- _Task to complete_
Show every line of the records below that contains the word "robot".

Record set section start

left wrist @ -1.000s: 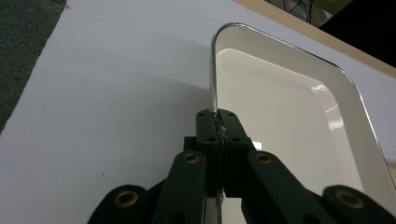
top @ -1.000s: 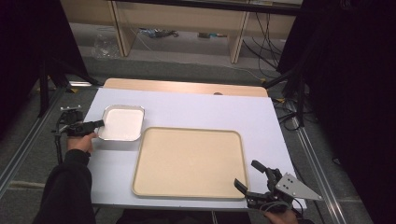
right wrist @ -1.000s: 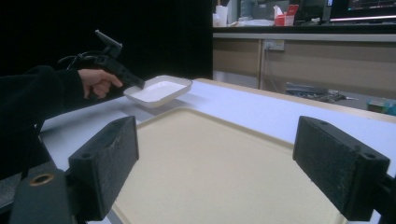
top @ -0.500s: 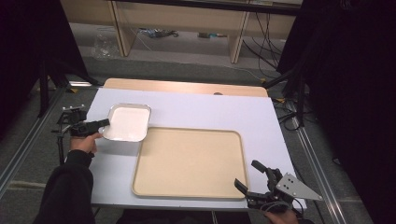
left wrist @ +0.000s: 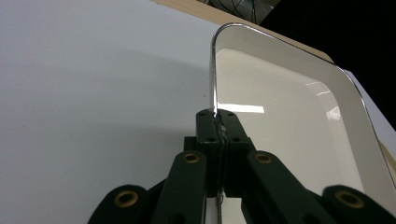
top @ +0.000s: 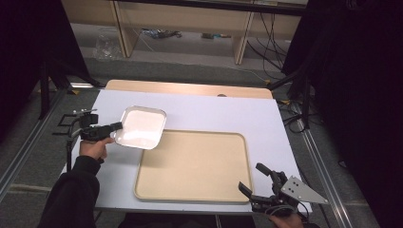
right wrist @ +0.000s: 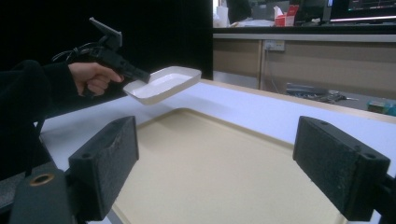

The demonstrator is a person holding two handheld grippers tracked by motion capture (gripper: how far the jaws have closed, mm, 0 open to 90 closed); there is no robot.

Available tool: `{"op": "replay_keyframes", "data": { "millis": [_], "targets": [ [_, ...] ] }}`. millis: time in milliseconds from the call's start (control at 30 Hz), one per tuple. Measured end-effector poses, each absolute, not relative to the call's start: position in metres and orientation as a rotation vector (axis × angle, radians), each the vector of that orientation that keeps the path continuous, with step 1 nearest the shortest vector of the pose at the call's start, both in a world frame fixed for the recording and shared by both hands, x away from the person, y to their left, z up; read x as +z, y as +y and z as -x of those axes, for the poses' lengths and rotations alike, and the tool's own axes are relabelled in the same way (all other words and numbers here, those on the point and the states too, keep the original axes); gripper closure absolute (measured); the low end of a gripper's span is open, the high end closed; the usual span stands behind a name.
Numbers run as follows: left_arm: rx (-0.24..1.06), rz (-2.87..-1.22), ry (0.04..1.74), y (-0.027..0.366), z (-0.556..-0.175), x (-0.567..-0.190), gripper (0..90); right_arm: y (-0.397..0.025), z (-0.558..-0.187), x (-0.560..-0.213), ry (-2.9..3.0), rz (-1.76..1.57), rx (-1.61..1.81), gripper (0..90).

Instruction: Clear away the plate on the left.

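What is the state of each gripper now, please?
Left gripper: closed on the rim of the white dish, which it holds above the table.
Right gripper: open, holding nothing, beside the beige tray.

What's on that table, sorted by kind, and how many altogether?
White dish: 1, held above the table by the left gripper
Beige tray: 1
Grippers: 2, counting the right gripper
Total: 4

White dish (top: 140, 127) aloft, beige tray (top: 194, 165) flat
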State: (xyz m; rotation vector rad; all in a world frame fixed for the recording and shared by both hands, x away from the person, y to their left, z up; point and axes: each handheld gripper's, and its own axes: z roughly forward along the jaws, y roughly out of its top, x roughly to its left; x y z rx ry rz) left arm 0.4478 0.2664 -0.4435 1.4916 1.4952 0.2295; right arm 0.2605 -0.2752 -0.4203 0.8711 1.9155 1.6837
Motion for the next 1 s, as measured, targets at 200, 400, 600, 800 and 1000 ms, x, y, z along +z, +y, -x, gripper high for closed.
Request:
{"op": "replay_keyframes", "data": {
  "millis": [200, 400, 600, 800, 1000],
  "targets": [
    [0.197, -1.525, 1.419, 0.242, -0.440, -0.437, 88.6, -0.274, -0.259, -0.420, 1.927, -0.894, 1.702, 15.1],
    [0.160, -1.594, 1.341, 0.213, -0.434, -0.434, 88.5, -0.274, -0.259, -0.420, 1.926, -0.900, 1.702, 15.1],
    [0.108, -1.653, 1.295, 0.184, -0.430, -0.439, 88.5, -0.273, -0.260, -0.421, 1.913, -0.894, 1.717, 15.1],
    [0.077, -1.721, 1.255, 0.164, -0.426, -0.443, 88.5, -0.275, -0.259, -0.420, 1.929, -0.898, 1.695, 15.1],
    [0.032, -1.730, 1.246, 0.153, -0.425, -0.447, 88.5, -0.274, -0.259, -0.421, 1.922, -0.895, 1.714, 15.1]
  ]
}}
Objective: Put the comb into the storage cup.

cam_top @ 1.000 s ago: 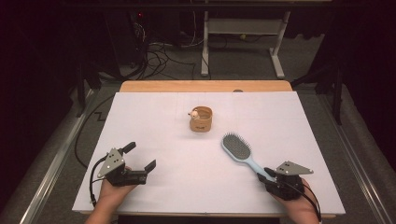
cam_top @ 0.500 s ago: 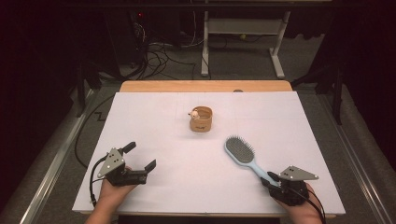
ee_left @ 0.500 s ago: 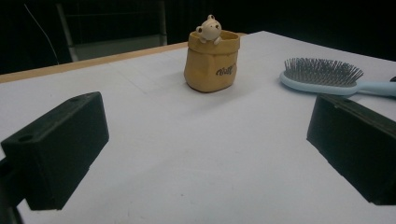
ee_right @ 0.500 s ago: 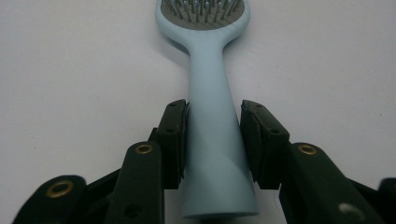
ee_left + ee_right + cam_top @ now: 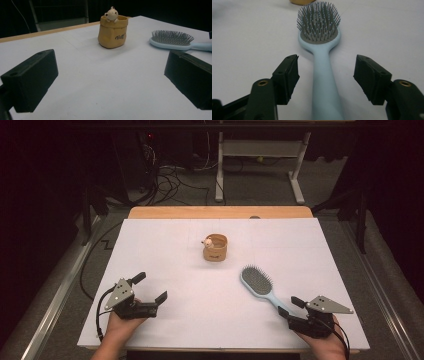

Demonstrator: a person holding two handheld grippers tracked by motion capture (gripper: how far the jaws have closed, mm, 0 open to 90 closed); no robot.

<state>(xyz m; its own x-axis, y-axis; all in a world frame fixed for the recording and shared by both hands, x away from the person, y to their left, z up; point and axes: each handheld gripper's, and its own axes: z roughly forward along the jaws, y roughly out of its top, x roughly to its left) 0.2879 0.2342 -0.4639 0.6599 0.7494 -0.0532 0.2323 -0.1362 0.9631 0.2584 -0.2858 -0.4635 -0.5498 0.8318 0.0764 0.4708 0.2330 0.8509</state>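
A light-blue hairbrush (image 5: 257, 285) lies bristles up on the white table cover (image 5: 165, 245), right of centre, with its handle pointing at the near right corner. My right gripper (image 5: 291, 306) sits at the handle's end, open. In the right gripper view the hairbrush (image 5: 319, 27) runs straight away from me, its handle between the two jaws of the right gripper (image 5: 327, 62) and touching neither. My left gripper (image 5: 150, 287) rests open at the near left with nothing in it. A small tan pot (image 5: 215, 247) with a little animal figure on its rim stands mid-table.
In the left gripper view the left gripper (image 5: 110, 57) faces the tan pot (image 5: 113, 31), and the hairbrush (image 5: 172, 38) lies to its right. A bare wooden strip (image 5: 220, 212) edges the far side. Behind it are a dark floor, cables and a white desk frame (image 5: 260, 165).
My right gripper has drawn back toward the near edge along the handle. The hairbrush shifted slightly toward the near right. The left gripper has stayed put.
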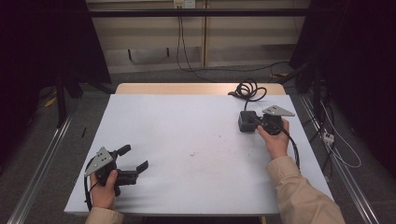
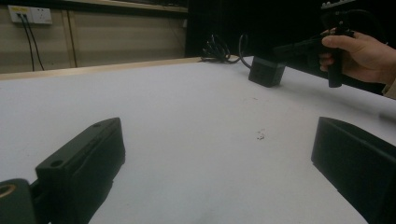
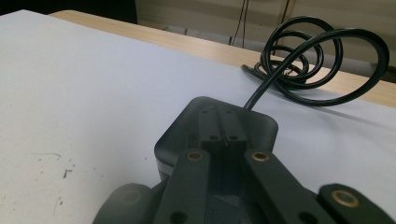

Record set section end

- _Worked solution_
The demonstrator is a person holding two handheld grippers tracked by motion capture (gripper: how far the jaws have closed, mm, 0 open to 90 closed); there is no robot.
Demonstrator: a person holding two handheld grippers tracked by motion capture (gripper: how far the jaws have closed, mm, 0 open to 90 closed); no robot.

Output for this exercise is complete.